Il Gruppo Speleo Archeologico Vespertilio presenterà quindi i risultati dello studio relativo al sistema sotterraneo scoperto ed esplorato dal medesimo gruppo nel gennaio di questo anno ad Alba Fucens e quello riguardante l’emissario idraulico sotterraneo a S. Stefano di Corvaro sul Monte Frontino.
Al convegno prenderanno parte il Prof. Adriano La Regina, Presidente dell’Istituto Nazionale di Archeologia e Storia dell’Arte e il Prof. Fausto Zevi, Professore Ordinario di Archeologia e Storia dell’Arte Greca e Romana all’Università di Roma “La Sapienza”.

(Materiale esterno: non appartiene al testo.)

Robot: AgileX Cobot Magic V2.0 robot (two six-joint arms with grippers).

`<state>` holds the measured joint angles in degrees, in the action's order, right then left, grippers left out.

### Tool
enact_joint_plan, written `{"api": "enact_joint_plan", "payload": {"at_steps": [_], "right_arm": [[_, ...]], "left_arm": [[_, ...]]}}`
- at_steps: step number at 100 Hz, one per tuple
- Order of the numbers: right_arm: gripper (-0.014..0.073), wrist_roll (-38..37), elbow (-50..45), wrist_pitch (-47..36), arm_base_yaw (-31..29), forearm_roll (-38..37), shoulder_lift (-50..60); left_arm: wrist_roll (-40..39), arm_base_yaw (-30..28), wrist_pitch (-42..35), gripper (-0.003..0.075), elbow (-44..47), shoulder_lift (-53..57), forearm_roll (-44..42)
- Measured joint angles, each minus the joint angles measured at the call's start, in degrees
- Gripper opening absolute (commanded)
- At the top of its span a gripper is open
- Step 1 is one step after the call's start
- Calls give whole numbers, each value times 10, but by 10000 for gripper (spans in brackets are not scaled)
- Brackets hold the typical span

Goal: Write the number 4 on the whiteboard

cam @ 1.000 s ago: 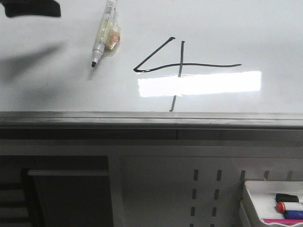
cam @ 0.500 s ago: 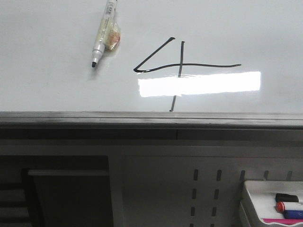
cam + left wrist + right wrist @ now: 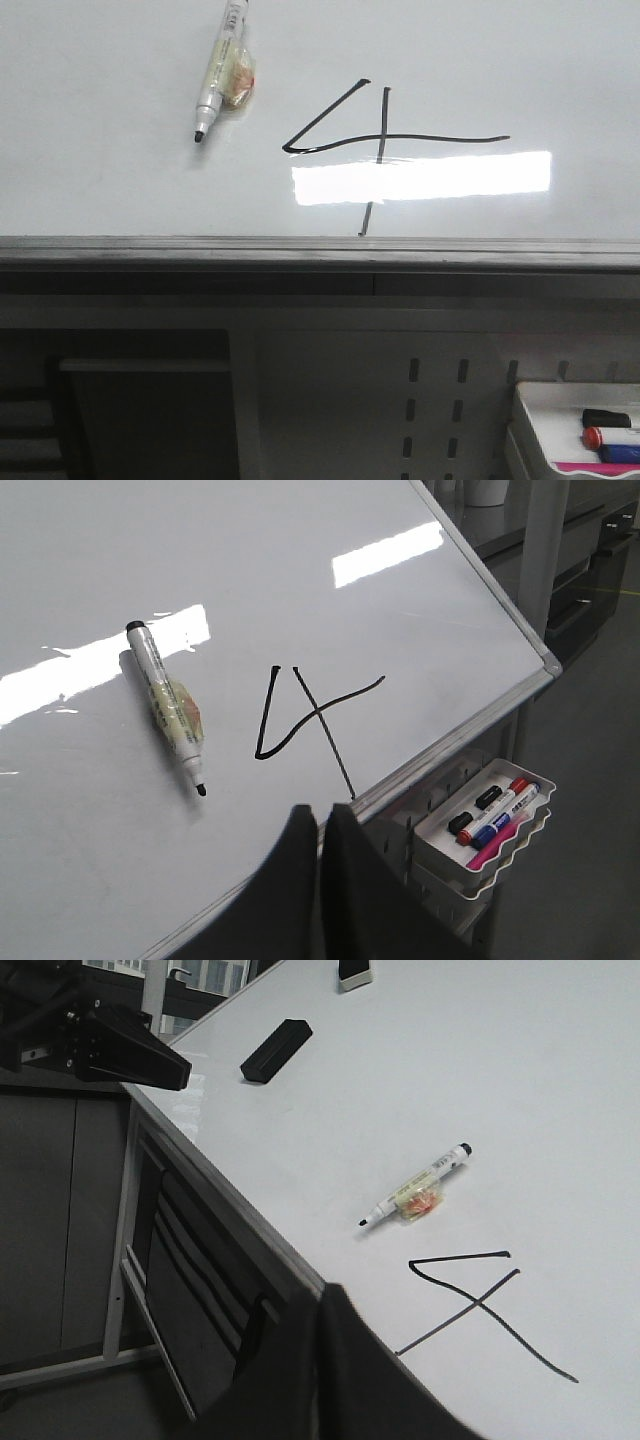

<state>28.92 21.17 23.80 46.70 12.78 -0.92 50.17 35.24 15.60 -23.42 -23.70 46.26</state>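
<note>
The whiteboard lay flat as a glossy white sheet with a grey metal edge along its near side, glare bars streaking its surface. On it the number 4 stood finished in thin black line: an angular open wedge, a long horizontal bar, and a vertical stroke crossing it and running down to the board's edge. Just beside the figure, apart from it, rested an uncapped marker pen with a slim pale barrel, a black tip and a crinkled clear wrapper stuck to its side. The left hand hung off the board's edge, its dark flat fingers pressed together on nothing. The right hand was likewise clenched and empty. A wavy-rimmed white plastic tray held coloured markers below the board
</note>
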Motion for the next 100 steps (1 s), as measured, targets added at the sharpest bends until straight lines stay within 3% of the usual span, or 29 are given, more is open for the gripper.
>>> {"api": "enact_joint_plan", "payload": {"at_steps": [65,81,100], "right_arm": [[-43,0,0,0,0,0,0],[-43,0,0,0,0,0,0],[-43,0,0,1,0,0,1]], "left_arm": [[0,0,-19,-20,27,8,-5],[0,-15,-48,-20,65,75,-18],[-4,-79,-57,-20,122,193,-24]]}}
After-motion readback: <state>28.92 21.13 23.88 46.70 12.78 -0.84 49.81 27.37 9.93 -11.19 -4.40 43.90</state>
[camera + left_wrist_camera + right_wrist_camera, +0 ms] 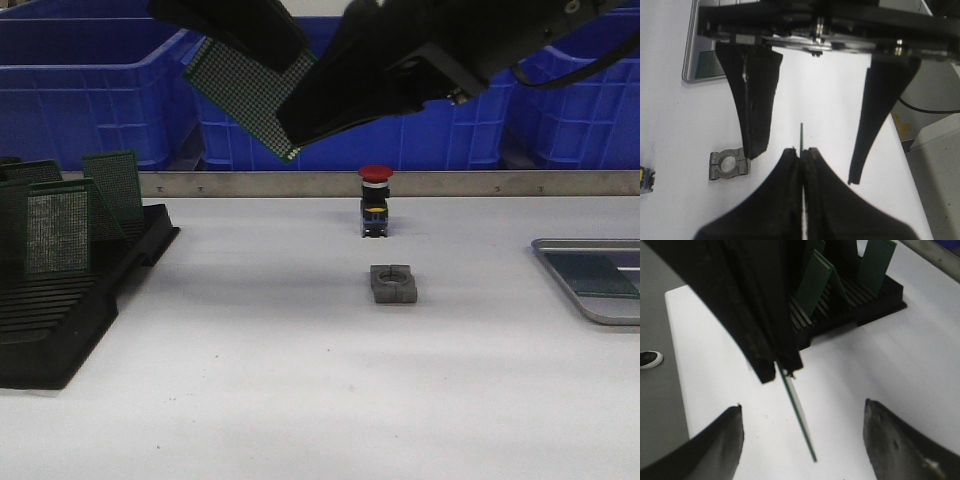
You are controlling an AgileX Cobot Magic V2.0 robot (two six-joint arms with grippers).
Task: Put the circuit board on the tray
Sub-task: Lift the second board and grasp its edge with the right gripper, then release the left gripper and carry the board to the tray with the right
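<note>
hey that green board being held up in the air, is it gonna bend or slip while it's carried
Probably stiff: the green board juts from the left pincer as a straight line, edge-on in the right wrist view, with no sag. Likely light, being very thin. It could pivot or slip, since only one edge is pinched and the right pincer is open around it, not touching.

white table point(300, 400) | black slotted rack point(60, 320) far left | grey clamp block point(392, 284) centre | red-capped button point(375, 200) behind it | tray point(590, 280) right edge
</note>
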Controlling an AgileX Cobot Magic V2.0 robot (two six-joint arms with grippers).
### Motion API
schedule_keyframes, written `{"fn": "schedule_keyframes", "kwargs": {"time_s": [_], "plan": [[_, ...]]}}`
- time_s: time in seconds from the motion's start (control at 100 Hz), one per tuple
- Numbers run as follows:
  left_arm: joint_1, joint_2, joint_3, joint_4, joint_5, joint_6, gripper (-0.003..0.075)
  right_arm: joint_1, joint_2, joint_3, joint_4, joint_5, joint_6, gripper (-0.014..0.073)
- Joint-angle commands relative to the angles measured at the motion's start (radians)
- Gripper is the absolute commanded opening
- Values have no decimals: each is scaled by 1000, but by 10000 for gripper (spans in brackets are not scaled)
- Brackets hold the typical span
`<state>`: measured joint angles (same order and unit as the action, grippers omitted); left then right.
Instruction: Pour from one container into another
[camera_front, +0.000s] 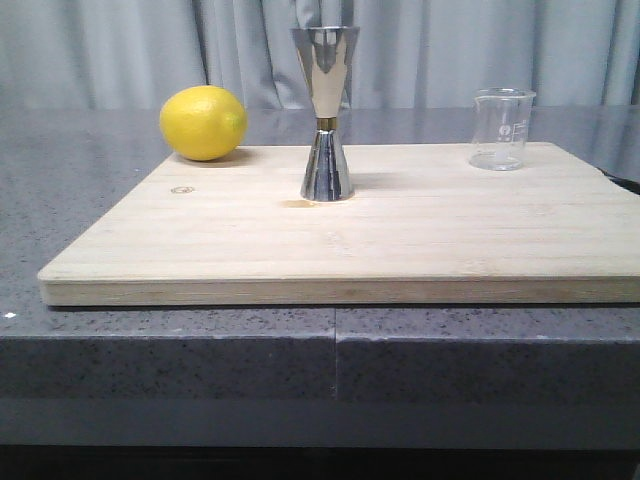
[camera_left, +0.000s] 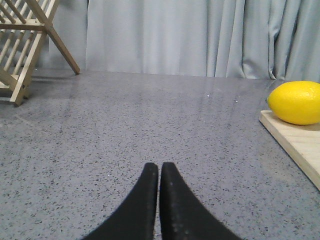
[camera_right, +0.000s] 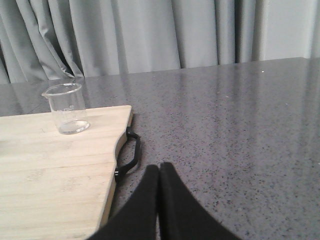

Interverranno inoltre: Giovanna Alvino della Soprintendenza per i Beni Archeologici del Lazio, Emanuela Ceccaroni della Soprintendenza per i Beni Archeologici d’Abruzzo, Cristiano Ranieri Presidente del Gruppo Speleo Archeologico Vespertilio, Simonetta Ciranna dell’Università dell’Aquila, Tommaso Mattioli dell’Università degli Studi di Perugia, Domenico Scacchi Consigliere deleg. per la cultura della Provincia di Rieti, Carmine Rinaldi Presidente della Comunità Montana Salto-Cicolano, Maria Concetta Petrollo Pagliarani Direttrice della Biblioteca di Archeologia e Storia dell’Arte (BiASA), Francesca Zannoni Responsabile dei manoscritti e degli archivi della BiASA e Cesare Silvi, Presidente dell’Organizzazione “valledelsalto.it”.
Sabato 19 novembre sulla trasmissione “Sereno Variabile” in onda alle ore 17.00 verranno presentati al pubblico dei telespettatori, in esclusiva per Rai Due, gli acquedotti di epoca arcaica di Paranzano e Legarano siti nel comune di Casperia. Gli speleologi del Gruppo Speleo Archeologico Vespertilio accompagneranno Osvaldo Bevilacqua all’interno degli antichi cunicoli idraulici, mostrando sia le tecniche costruttive dei condotti, i pozzi di accesso e le camere di captazione sotterranee. Gli acquedotti, oggetto delle riprese, sono opere idrauliche molto antiche la cui datazione risale al periodo preromano. Lo studio di questi ipogei sotterranei è stato fondamentale per comprendere lo stanziamento delle popolazioni sabine prima della conquista romana. Le riprese televisive nelle viscere di Casperia sono state fortemente volute dall’amministrazione comunale, non solo per valorizzare il territorio sabino, ma soprattutto per far comprendere quali possano essere le potenzialità della ricerca speleologica. Ricerca che deve però essere utilizzata non per fare spettacolo, come sovente avviene, ma per istruire, coinvolgere e soprattutto mostrare al pubblico quanto possa essere scientifico il lavoro svolto dai gruppi speleologici.